Bridgton Selectmen on Tuesday continued to fine-tune a proposed new Fireworks Ordinance that is only slightly more restrictive, in terms of times fireworks can be used, than what the new state law passed a year ago already allows.

When Police Chief Kevin Schofield first presented the draft ordinance to the board Jan. 8, he said members of the Fireworks Committee acted on a “directive not to be too restrictive in any recommendations we made to the board.”

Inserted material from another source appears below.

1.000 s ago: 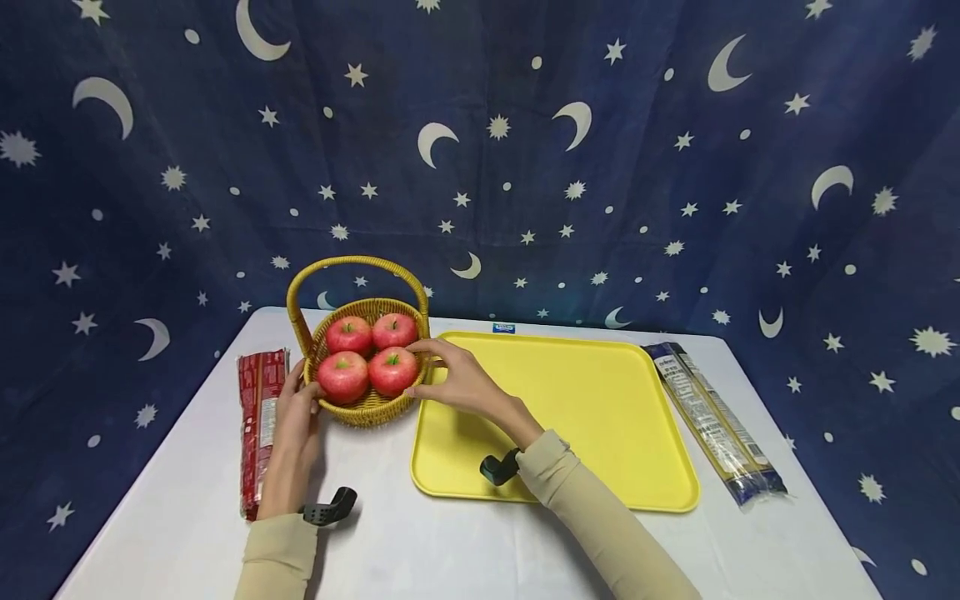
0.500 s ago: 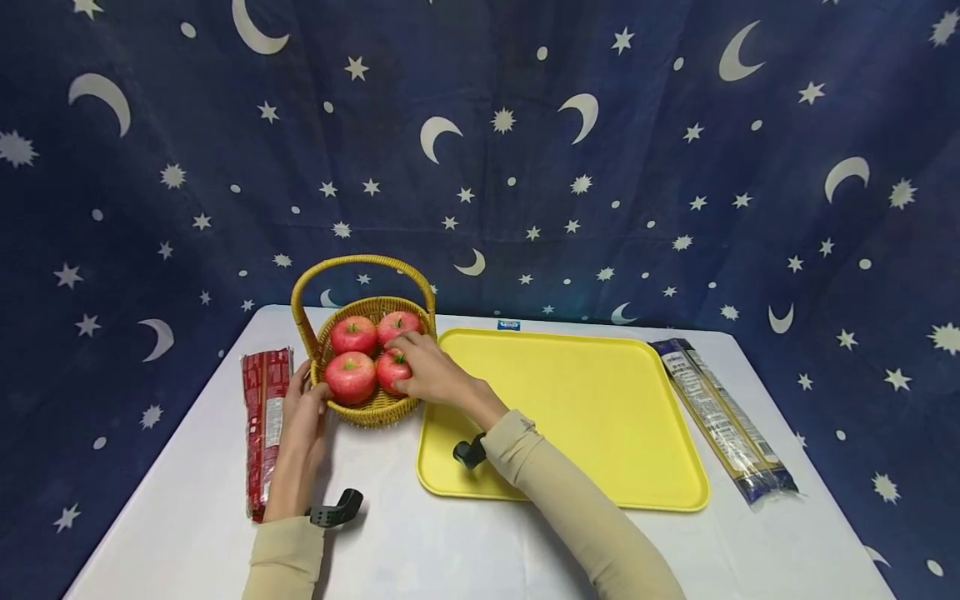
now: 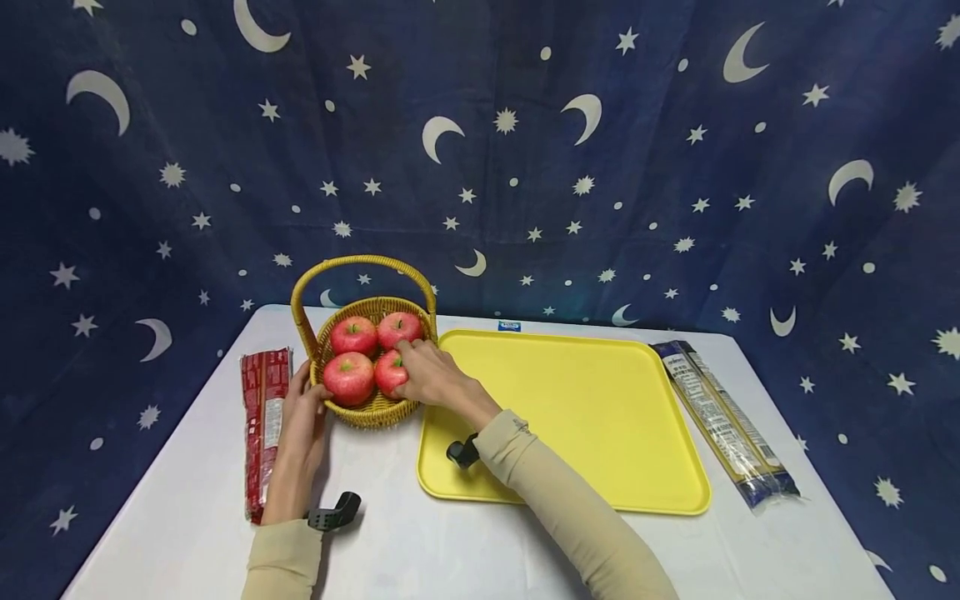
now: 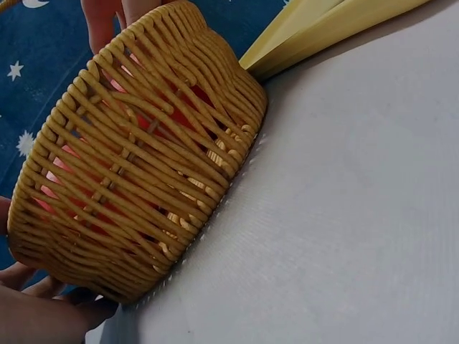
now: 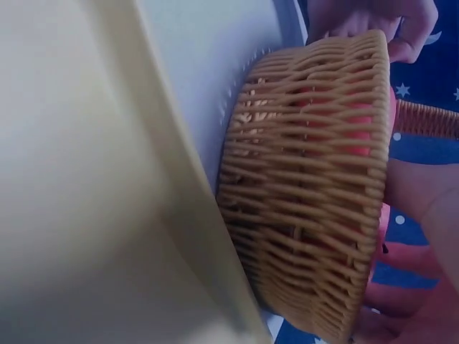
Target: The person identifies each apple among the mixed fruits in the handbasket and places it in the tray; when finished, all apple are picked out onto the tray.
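Observation:
A wicker basket (image 3: 372, 416) with a tall arched handle stands at the left of the table, holding several red apples. My left hand (image 3: 302, 421) grips its left side, thumb over the rim and fingers outside against the weave. Reaching in over the right rim, my right hand (image 3: 437, 377) grips the front right apple (image 3: 388, 372), covering its right side. Close to it are the front left apple (image 3: 348, 379) and the two rear ones. In the right wrist view, the woven wall (image 5: 308, 179) hides most of the fruit, and fingers (image 5: 401, 297) reach past the rim.
A yellow tray (image 3: 570, 417) lies right of the basket, its edge close to the basket's base. A red packet (image 3: 264, 433) lies on the left, a long clear-and-blue packet (image 3: 723, 425) on the right. A small blue packet (image 3: 509, 326) sits behind the tray.
My right hand has moved left from the basket's right rim onto the front right apple and taken hold of it. My left hand stays at the basket's left side.

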`<state>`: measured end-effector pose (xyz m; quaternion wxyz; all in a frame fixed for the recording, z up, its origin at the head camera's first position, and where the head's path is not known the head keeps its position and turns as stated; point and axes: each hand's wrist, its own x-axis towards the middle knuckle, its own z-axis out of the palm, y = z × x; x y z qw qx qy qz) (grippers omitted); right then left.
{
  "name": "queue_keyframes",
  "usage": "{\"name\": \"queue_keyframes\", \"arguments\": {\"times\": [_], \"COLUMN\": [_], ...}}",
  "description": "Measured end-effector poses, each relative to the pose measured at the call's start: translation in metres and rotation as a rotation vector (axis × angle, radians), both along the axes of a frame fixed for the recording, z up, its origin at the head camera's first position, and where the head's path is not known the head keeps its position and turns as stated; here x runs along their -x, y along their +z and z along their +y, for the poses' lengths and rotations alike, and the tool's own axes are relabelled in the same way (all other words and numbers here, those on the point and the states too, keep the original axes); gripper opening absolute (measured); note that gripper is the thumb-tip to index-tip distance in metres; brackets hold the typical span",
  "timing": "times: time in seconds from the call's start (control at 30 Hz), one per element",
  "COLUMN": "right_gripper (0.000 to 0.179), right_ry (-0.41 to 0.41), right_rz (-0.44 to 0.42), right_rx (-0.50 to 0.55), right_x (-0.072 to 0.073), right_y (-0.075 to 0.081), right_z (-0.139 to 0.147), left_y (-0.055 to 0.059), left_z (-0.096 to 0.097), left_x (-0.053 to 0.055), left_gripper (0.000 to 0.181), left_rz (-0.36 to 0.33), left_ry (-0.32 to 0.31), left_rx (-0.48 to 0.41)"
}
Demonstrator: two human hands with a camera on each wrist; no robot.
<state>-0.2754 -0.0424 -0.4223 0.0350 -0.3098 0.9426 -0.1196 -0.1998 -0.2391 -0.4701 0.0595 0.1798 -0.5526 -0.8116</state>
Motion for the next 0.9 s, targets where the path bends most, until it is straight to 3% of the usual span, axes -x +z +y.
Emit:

Instead, Fireworks Committee members Schofield, Greg Jones, Glen Garland and Glen “Bear” Zaidman are planning to mount an outreach campaign to educate landlords and owners of summer rental property, in hopes that knowledge of the state law will go a long way toward minimizing fireworks complaints. The state law requires anyone shooting off fireworks on another person’s property to obtain permission first from the property owner.

The committee discussed the idea that use of fireworks be banned in certain high-density downtown neighborhoods, but “Instead of trying to pinpoint it through density, we chose to do it through an educational program,” Schofield said.

On Tuesday, Selectman Doug Taft suggested the permission be obtained in writing from the property owner. He said it might make the police department’s job easier if they didn’t have to track down whether a fireworks user was telling the truth when saying he or she had the owner’s permission.

State law currently allows the use of fireworks from 9 a.m. to 10 p.m. during Daylight Savings Time, and from 9 a.m. to 9 p.m. after the end of Daylight Savings Time. The state law also allows fireworks to be used up to 12:30 a.m. on the weekend before and the weekend after the 4th of July.

The Bridgton draft ordinance is slightly more restrictive, in that fireworks would only be allowed up to 12:30 a.m. on the weekend following the 4th of July, but not the weekend previous to the Fourth, except if the 4th of July falls on a Monday.

Schofield said the committee also added a more precise definition of the term “weekend,” as meaning the hours between 5 p.m. Friday through 10 p.m. Sunday. He said the state law does not address the hour of day when the weekend begins and ends.

Zaidman said state law prevents anyone from using fireworks on any town property unless they have a permit.

Selectman Woody Woodward said at the Jan. 8 meeting that Bridgton residents traditionally shoot off a lot of fireworks on the 3rd of July, which is the same night that the town holds its fireworks display. Any ordinance that would make fireworks illegal after 10 p.m. on July 3 would be very hard to enforce, he said.

Zaidman said he has heard from residents that if the ordinance is too restrictive, it would be rejected. However, board member Bob McHatton said some residents may see the committee’s draft ordinance as not being restrictive enough.

Public hearing will be held on the draft ordinance later this spring, with the plan of having it go before the voters in June.